The car rose so smoothly that Grimes had no sense of movement. When the doors hissed open he saw Ed Marlowe, another man from his department, standing in the vestibule. “Arthur!” he called out, as though Grimes were suddenly hard of hearing. “Buy you a drink later? A couple of small matters to discuss.”

Without waiting for a reply, Marlowe ducked between the closing elevator doors and was gone. Grimes stepped from the vestibule into the dazzling light of the atrium. It was the Valhalla of spydom, the Promised Land. The room where Graham Seymour waited was to the right. To the left was a doorway that led to the terrace. Grimes went to the left and stepped outside. The cold air hit him like a slap. Beneath him flowed the Thames, dark, leaden, and somehow reassuring. Grimes drew a deep breath and calmly collected his thoughts. He had the advantage of knowing their techniques. His cubicle was in order. So was his flat, his bank accounts, his computers, and his phones. They had nothing on him, nothing but a ride on the Tube with Yuri Volkov. He would beat them. He was above reproach, he thought. He was Personnel.

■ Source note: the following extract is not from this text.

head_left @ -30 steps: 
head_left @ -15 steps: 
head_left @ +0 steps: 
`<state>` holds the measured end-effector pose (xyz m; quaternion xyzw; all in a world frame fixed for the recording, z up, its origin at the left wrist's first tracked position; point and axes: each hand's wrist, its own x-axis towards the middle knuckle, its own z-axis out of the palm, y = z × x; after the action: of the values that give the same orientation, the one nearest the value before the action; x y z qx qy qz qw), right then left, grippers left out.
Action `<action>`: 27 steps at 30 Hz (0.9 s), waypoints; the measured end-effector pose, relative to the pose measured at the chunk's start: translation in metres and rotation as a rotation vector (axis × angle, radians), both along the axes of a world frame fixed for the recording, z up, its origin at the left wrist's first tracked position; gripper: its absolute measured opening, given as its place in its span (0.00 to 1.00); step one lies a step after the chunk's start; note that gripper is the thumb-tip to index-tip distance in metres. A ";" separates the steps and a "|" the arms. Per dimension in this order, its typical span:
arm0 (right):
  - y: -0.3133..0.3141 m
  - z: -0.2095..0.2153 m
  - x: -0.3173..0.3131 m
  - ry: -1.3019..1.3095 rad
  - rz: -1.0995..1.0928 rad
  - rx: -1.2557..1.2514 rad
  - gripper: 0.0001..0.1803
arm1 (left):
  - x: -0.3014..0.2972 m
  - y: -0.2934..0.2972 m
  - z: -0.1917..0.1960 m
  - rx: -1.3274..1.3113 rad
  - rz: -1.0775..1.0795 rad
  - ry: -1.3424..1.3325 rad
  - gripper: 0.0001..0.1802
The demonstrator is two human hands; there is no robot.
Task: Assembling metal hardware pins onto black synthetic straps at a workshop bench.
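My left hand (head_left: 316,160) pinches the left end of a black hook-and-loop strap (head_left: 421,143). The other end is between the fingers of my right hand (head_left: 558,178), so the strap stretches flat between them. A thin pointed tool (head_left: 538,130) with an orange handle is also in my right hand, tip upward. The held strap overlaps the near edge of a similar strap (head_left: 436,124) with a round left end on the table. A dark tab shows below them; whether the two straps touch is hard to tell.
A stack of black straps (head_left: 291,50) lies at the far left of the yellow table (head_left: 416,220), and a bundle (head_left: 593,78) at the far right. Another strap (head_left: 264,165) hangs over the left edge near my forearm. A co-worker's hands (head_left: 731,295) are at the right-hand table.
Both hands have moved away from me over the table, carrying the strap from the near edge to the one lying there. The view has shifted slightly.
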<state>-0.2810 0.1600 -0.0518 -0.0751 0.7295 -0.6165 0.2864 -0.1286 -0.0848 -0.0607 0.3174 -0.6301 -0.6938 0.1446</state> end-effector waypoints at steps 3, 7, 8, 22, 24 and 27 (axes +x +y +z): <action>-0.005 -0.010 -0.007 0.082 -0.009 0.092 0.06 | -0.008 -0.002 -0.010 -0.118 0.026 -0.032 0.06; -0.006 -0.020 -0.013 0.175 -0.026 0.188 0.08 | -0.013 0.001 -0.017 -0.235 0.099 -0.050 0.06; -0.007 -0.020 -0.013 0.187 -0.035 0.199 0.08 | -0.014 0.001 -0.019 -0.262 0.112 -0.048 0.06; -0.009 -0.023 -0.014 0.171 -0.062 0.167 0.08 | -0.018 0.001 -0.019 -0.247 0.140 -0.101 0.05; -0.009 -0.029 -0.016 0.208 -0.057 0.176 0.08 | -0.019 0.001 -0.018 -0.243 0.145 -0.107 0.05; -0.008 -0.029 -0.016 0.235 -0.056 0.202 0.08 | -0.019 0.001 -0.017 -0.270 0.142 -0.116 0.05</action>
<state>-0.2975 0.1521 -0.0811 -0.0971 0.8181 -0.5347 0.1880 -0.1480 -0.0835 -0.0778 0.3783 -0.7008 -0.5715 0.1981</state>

Just then, he heard a sound at his back, a door opening and closing. He rotated slowly and saw Graham Seymour standing on the terrace. His gray hair was moving in the wind and he was smiling—the same smile, thought Grimes, that had greased his way up the ladder of promotion while better men were left to toil in the boiler rooms of intelligence. Seymour was not alone. Standing behind him was a smaller man with unusually green eyes and temples the color of ash. Grimes recognized him. His bowels turned to water.